> [Task brief]:
In your copy, each line below is repeated exactly and no image appears.

++++ Data segment

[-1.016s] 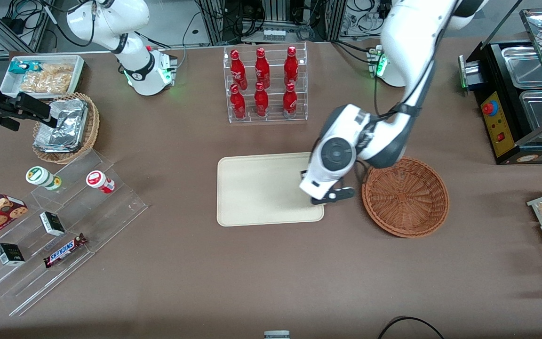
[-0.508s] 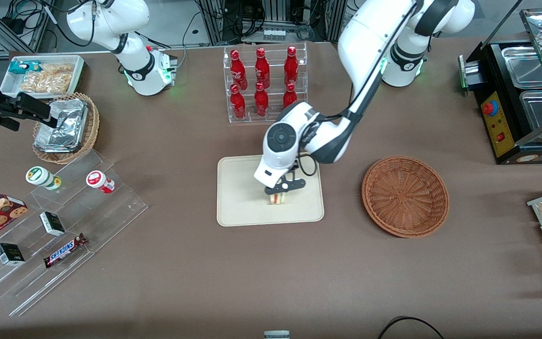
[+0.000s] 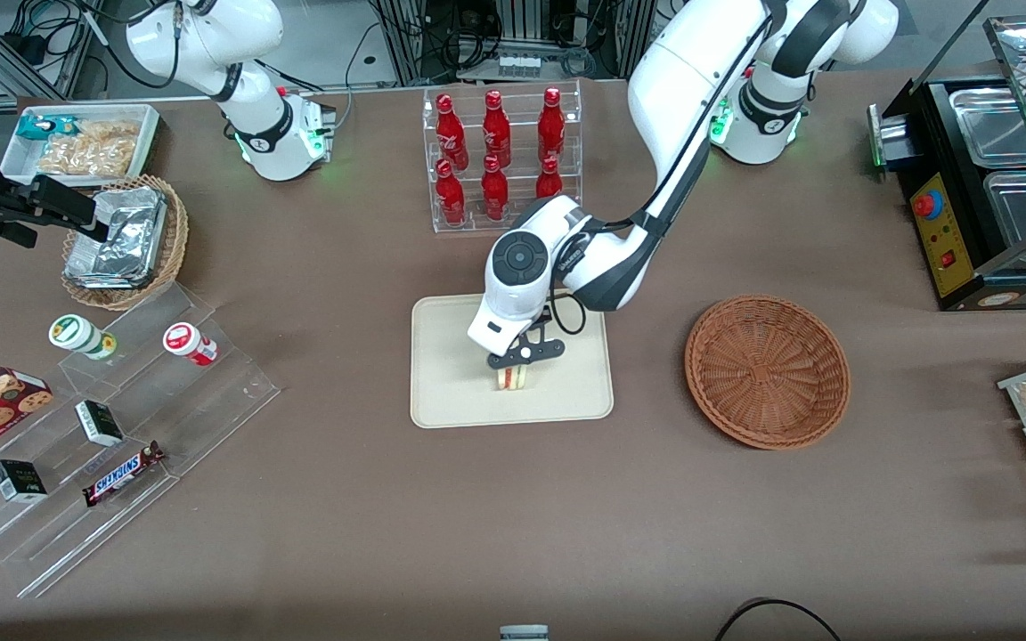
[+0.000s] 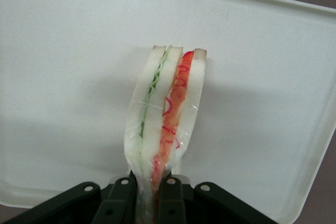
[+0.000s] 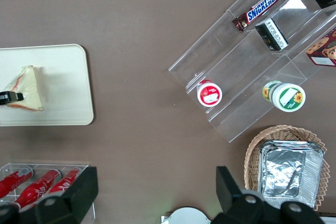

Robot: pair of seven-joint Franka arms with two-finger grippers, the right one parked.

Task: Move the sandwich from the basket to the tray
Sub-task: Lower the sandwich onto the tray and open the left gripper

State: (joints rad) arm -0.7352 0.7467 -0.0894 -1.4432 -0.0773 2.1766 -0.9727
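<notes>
gripper over tray; clenched on sandwich | sandwich hangs below fingers; wedge upright

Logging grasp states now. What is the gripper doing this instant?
Gripper: shut on the sandwich, holding it over the tray.

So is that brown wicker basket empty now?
Empty: the basket shows only bare weave. The gripper holds the sandwich over the tray.

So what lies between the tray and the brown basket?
Bare tablecloth only, front view, between tray and basket. Gripper holds the sandwich over the tray.
</notes>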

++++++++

> [Task answer]:
[-1.016s] 
[-0.508s] 
[+0.000s] 
[+0.000s] 
[+0.000s] 

Robot: pair of seven-joint Franka arms with two-finger grippers, the right one parked.

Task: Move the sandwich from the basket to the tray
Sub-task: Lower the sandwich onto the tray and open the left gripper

State: (joints rad) arm -0.7352 0.7467 -0.0894 -1.4432 -0.0773 2.1766 -0.9727
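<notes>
gripper over tray; clenched on sandwich | sandwich hangs below fingers; wedge upright

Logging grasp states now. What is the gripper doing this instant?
Gripper: shut on the sandwich, holding it over the tray.

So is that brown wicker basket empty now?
Empty: the basket shows only bare weave. The gripper holds the sandwich over the tray.

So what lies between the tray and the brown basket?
Bare tablecloth only, front view, between tray and basket. Gripper holds the sandwich over the tray.
</notes>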

The work on this exercise is finished.